→ **Task item**
All lines holding the string "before" should be copied from the data below.

→ **Source material**
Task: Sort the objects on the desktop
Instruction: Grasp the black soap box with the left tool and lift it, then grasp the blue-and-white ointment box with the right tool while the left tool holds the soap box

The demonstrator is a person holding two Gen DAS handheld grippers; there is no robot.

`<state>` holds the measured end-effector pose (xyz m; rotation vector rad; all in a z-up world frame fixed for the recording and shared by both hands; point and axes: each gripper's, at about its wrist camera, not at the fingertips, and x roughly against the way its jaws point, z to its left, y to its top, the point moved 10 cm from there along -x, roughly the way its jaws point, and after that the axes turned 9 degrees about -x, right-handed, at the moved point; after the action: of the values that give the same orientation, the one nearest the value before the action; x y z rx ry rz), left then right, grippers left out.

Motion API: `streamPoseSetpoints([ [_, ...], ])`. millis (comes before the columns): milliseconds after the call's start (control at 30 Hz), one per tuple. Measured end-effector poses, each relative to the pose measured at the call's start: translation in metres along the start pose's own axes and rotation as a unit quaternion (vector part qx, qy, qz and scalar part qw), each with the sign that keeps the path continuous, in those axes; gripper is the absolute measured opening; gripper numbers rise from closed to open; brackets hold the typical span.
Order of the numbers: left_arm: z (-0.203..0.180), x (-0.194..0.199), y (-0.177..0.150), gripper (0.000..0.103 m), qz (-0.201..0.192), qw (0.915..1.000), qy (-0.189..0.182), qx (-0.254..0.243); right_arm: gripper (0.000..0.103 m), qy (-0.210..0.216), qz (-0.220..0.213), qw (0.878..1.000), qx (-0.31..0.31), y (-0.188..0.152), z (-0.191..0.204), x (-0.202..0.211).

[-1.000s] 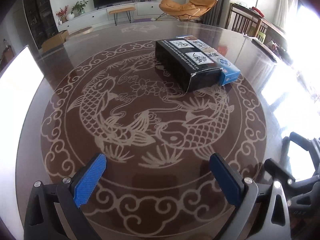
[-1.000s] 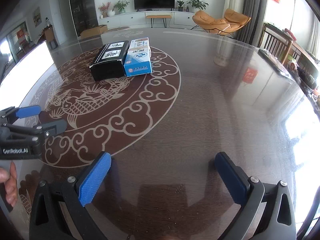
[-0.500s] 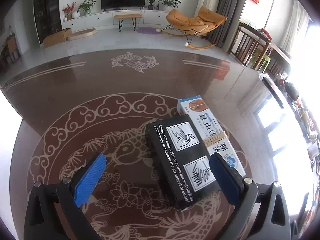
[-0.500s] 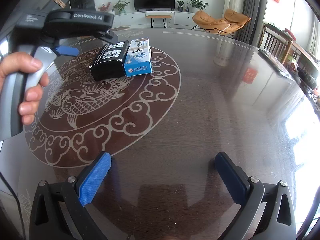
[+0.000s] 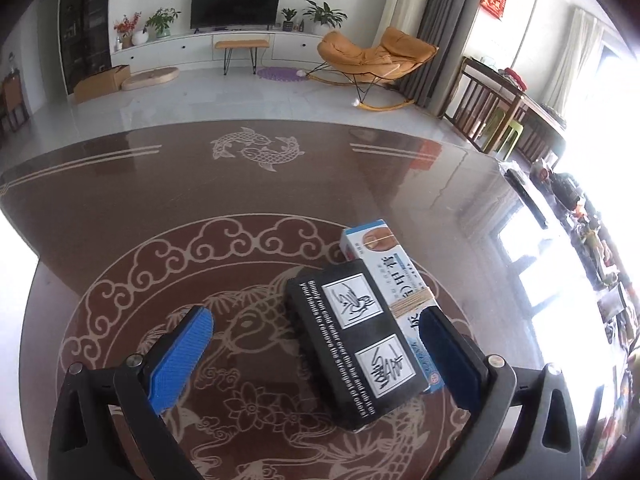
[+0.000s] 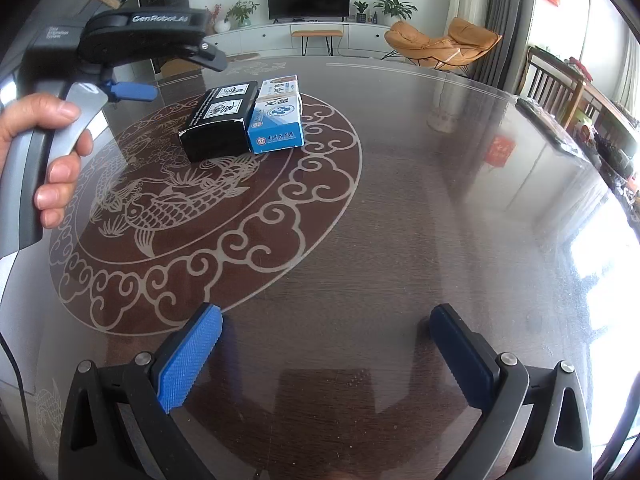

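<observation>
I hold the left gripper [image 5: 316, 354] above the round table [image 5: 160, 200], its blue fingers [image 5: 182, 356] spread wide and grasping nothing, with the black box [image 5: 352, 340] lying between them, nearer the right finger than the left. The blue-and-white box [image 5: 394, 280], bound with a band of pale string, lies flush against the black box's far side, and the right finger overlaps its near end in the left wrist view; whether it touches I cannot tell. From the right wrist view the left gripper [image 6: 132, 90] appears raised over the two boxes, held by my left hand [image 6: 44, 152], while the right gripper [image 6: 326, 354] hangs well back from them over bare table, fingers [image 6: 188, 356] likewise released and holding nothing. The count is two boxes, one black box [image 6: 220, 120] and one blue-and-white box [image 6: 276, 114], side by side on the carp pattern at the table's middle; I see no tray, bin or other sorting place in either view. By my judgement the sorting has scarcely begun: neither box is lifted or gripped, both rest on the table, and the left gripper looks poised for a first pick, probably the black box, with everything else left to do.
</observation>
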<state>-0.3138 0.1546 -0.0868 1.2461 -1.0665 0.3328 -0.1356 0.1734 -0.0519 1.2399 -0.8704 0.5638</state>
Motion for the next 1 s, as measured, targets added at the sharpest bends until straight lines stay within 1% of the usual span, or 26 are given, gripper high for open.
streamPoseSetpoints([
  [67,-0.01,-0.012,-0.001,0.103,0.015,0.9997,0.017,-0.01,0.103,0.0,0.0,1.0,0.0,0.0,0.0,0.0],
  [167,-0.006,-0.029,-0.008,0.103,0.033,0.9984,0.047,-0.004,0.103,0.0,0.0,1.0,0.0,0.0,0.0,0.0],
  [233,-0.002,-0.034,-0.015,0.103,0.033,0.9988,0.034,0.015,0.103,0.0,0.0,1.0,0.0,0.0,0.0,0.0],
  [333,0.012,-0.036,-0.022,0.103,0.036,0.9979,0.034,0.042,0.103,0.0,0.0,1.0,0.0,0.0,0.0,0.0],
  [400,0.021,-0.04,-0.028,0.103,0.049,0.9969,0.048,0.04,0.103,0.0,0.0,1.0,0.0,0.0,0.0,0.0],
  [433,0.022,-0.04,-0.03,0.103,0.047,0.997,0.055,0.029,0.103,0.0,0.0,1.0,0.0,0.0,0.0,0.0],
  [467,0.024,-0.039,-0.031,0.1,0.045,0.997,0.06,0.017,0.103,0.0,0.0,1.0,0.0,0.0,0.0,0.0],
  [500,0.023,-0.038,-0.033,0.093,0.04,0.9972,0.063,0.005,0.103,0.0,0.0,1.0,0.0,0.0,0.0,0.0],
  [567,0.022,-0.033,-0.034,0.063,0.031,0.9959,0.081,-0.026,0.103,0.0,0.0,1.0,0.0,0.0,0.0,0.0],
  [600,0.022,-0.03,-0.035,0.059,0.024,0.996,0.078,-0.035,0.103,0.0,0.0,1.0,0.0,0.0,0.0,0.0],
  [733,0.033,-0.015,-0.051,0.058,0.017,0.9963,0.072,-0.045,0.103,0.0,0.0,1.0,0.0,0.0,0.0,0.0],
  [800,0.042,-0.003,-0.066,0.058,0.012,0.9968,0.066,-0.044,0.103,0.0,0.0,1.0,0.0,0.0,0.0,0.0],
  [900,0.055,0.019,-0.093,0.058,0.008,0.9966,0.066,-0.05,0.103,0.0,0.0,1.0,0.0,0.0,0.0,0.001],
  [1000,0.071,0.041,-0.12,0.058,0.005,0.9967,0.069,-0.044,0.103,0.0,0.0,1.0,0.0,0.0,0.0,0.001],
])
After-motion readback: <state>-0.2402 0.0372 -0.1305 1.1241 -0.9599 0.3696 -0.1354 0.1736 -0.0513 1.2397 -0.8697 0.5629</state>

→ **Exercise answer**
`<state>` holds the measured end-effector pose (xyz m; rotation vector rad; all in a z-up world frame fixed for the recording and shared by both hands; point and axes: each gripper's, at about its wrist camera, not at the fingertips, and x roughly against the way its jaws point, z to its left, y to its top, the point moved 10 cm from there along -x, roughly the way its jaws point, and after that the axes turned 9 degrees about -x, right-handed, at the moved point; after the action: of the values that give the same orientation, the one nearest the value before the action; x y z rx ry rz), left then right, grippers left out.
Motion API: `streamPoseSetpoints([ [_, ...], ])`. millis (comes before the columns): milliseconds after the call's start (control at 30 Hz), one per tuple. Measured end-effector poses, each relative to the pose measured at the call's start: translation in metres along the start pose's own axes and rotation as a unit quaternion (vector part qx, qy, qz and scalar part qw), each with the sign that keeps the path continuous, in those axes; gripper is the absolute measured opening; gripper numbers rise from closed to open; brackets hold the typical span.

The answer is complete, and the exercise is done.